◆ Instructions for the task
Take the lines of the data below from the very first through the line containing "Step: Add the" and output them exactly, pictures excluded.

◆ Stored items
Content starts

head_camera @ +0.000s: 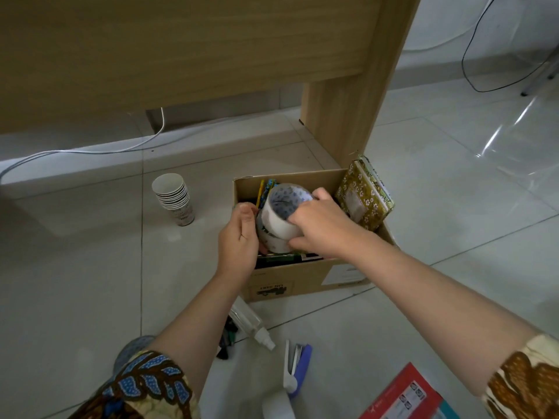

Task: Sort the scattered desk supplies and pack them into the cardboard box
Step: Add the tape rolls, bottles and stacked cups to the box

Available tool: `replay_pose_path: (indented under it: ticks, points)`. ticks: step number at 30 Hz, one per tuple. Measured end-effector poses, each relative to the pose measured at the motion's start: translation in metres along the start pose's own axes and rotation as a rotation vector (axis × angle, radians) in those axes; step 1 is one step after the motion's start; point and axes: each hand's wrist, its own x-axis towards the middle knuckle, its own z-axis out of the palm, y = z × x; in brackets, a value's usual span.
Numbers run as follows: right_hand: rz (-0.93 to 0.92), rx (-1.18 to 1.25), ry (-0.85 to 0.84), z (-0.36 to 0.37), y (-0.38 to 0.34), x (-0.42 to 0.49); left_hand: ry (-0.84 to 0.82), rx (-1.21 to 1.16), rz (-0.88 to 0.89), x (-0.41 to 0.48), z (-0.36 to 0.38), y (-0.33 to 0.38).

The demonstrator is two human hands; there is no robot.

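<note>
Left hand, right hand grip tape rolls (stacked) in box.

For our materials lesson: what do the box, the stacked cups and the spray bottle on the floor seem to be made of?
Box: matte brown cardboard, by its dull tan walls. Cups: likely paper, thin stacked white rims. Spray bottle: probably clear plastic, see-through body, white nozzle.

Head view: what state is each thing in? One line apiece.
cardboard box: open, on the floor, partly filled.
tape roll: gripped by the right hand over the box.
left hand: at the box's left edge; grip unclear.
paper cups: stacked upright, unpacked.
floral notebooks: standing tilted in the box.
spray bottle: lying on the floor.
stapler: lying on the floor.
</note>
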Motion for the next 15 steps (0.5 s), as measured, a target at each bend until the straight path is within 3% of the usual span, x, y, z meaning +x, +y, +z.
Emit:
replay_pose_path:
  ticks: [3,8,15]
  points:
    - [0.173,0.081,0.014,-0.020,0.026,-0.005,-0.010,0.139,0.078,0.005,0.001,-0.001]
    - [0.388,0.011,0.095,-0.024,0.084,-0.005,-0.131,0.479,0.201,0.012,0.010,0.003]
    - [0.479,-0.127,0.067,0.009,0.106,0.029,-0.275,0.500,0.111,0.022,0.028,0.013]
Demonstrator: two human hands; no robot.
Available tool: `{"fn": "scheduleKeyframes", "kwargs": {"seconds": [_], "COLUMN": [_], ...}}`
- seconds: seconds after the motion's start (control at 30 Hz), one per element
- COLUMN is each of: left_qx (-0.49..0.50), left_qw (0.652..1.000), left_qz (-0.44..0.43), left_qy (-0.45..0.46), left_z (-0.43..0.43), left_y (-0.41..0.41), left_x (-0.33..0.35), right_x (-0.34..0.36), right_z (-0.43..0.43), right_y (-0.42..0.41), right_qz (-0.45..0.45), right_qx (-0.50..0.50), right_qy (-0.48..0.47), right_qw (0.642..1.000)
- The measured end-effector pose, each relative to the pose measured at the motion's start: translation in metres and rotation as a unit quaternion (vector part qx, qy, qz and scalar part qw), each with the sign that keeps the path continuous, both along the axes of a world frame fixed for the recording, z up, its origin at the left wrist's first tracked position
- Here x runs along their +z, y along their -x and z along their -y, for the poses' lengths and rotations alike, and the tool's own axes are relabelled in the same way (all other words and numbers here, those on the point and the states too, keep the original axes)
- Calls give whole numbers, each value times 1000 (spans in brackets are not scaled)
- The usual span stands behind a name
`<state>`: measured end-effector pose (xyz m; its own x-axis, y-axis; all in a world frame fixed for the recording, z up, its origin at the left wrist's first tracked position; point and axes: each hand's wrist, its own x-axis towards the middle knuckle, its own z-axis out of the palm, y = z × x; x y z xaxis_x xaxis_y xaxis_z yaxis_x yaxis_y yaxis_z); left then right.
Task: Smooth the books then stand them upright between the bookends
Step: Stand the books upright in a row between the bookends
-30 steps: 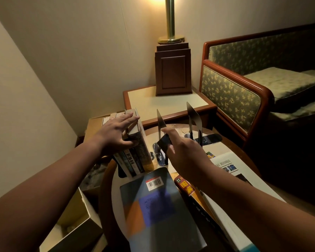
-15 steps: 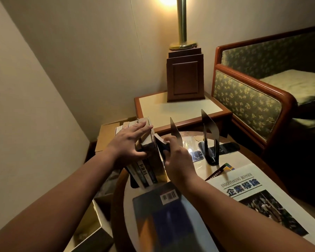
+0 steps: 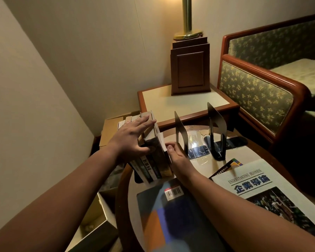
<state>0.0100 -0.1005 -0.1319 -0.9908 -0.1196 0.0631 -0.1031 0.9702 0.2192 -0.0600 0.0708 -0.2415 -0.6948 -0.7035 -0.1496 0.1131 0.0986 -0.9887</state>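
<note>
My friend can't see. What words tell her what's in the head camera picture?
A person's left hand presses flat on a row of standing books at the edge of a round table, while the right hand sits between the row and a black bookend. A second bookend stands farther right, and large books lie flat in front.

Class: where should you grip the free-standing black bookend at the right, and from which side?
Probably pinch the bookend by its upright plate near the top, from above: it stands thin and vertical, both faces clear, foot flat on the table.
</note>
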Motion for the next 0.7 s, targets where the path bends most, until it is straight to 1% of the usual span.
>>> {"fn": "scheduleKeyframes", "kwargs": {"seconds": [0.1, 0.23, 0.37, 0.53, 0.7], "left_qx": [0, -1, 0, 1, -4], "left_qw": [1000, 1000, 1000, 1000, 1000], "left_qz": [3, 2, -2, 3, 6], "left_qy": [1, -1, -1, 1, -10], "left_z": [1, 2, 4, 4, 8], "left_y": [1, 1, 2, 2, 2], "left_x": [0, -2, -3, -4, -5], "right_x": [5, 9, 9, 8, 7], "right_z": [2, 0, -2, -3, -19], "right_y": [3, 3, 5, 7, 2], "right_qz": [14, 33, 4, -23, -107], "right_qx": [-7, -18, -24, -15, 21], "right_qy": [-40, -71, -107, -100, -75], "right_qw": [999, 997, 994, 995, 991]}}
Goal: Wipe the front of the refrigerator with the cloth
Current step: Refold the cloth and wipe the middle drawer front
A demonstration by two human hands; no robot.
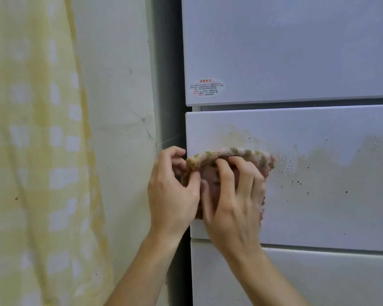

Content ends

◆ Reply to the task
head_camera @ +0.000s: 

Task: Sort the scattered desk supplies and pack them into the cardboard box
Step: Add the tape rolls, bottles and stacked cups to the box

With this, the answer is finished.